### What to work on
Restate word for word the part of the material that runs from the line containing "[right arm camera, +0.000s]" through its final line, inclusive, minus the pictures.

### The data
---

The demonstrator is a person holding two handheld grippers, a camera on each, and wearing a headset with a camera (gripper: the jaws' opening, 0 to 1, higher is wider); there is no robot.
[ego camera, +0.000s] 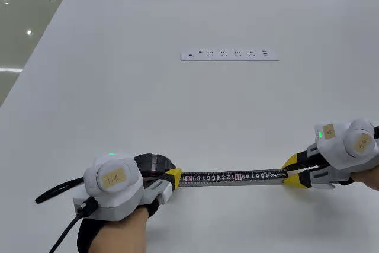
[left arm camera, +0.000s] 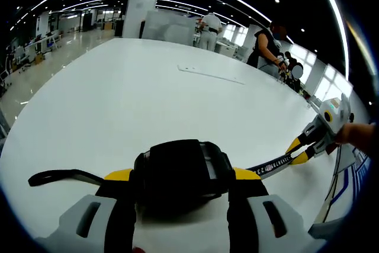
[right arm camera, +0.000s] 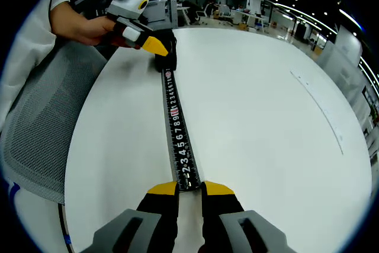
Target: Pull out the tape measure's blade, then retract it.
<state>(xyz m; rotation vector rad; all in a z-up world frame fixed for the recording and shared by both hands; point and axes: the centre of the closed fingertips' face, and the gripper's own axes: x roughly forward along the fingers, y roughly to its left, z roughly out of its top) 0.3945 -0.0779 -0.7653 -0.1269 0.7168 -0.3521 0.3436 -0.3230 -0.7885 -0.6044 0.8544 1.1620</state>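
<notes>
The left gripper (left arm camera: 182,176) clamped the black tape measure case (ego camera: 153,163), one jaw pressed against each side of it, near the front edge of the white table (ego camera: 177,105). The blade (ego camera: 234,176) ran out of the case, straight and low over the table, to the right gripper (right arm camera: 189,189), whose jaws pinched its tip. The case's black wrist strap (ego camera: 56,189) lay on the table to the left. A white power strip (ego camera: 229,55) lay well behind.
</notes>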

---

### Task solution
[right arm camera, +0.000s] 
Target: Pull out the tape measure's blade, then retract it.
<state>(xyz m; rotation vector rad; all in a z-up world frame fixed for the recording and shared by both hands; point and axes: the centre of the closed fingertips' face, and the gripper's own axes: x roughly forward along the fingers, y roughly to its left, z roughly out of its top) 0.3945 -0.0779 -0.7653 -0.1269 0.7168 -0.3521 0.3436 -0.3230 -0.7885 -0.6044 0.8544 1.1620</state>
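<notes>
The left gripper (left arm camera: 182,176) clamped the black tape measure case (ego camera: 153,163), one jaw pressed against each side of it, near the front edge of the white table (ego camera: 177,105). The blade (ego camera: 234,176) ran out of the case, straight and low over the table, to the right gripper (right arm camera: 189,189), whose jaws pinched its tip. The case's black wrist strap (ego camera: 56,189) lay on the table to the left. A white power strip (ego camera: 229,55) lay well behind.
</notes>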

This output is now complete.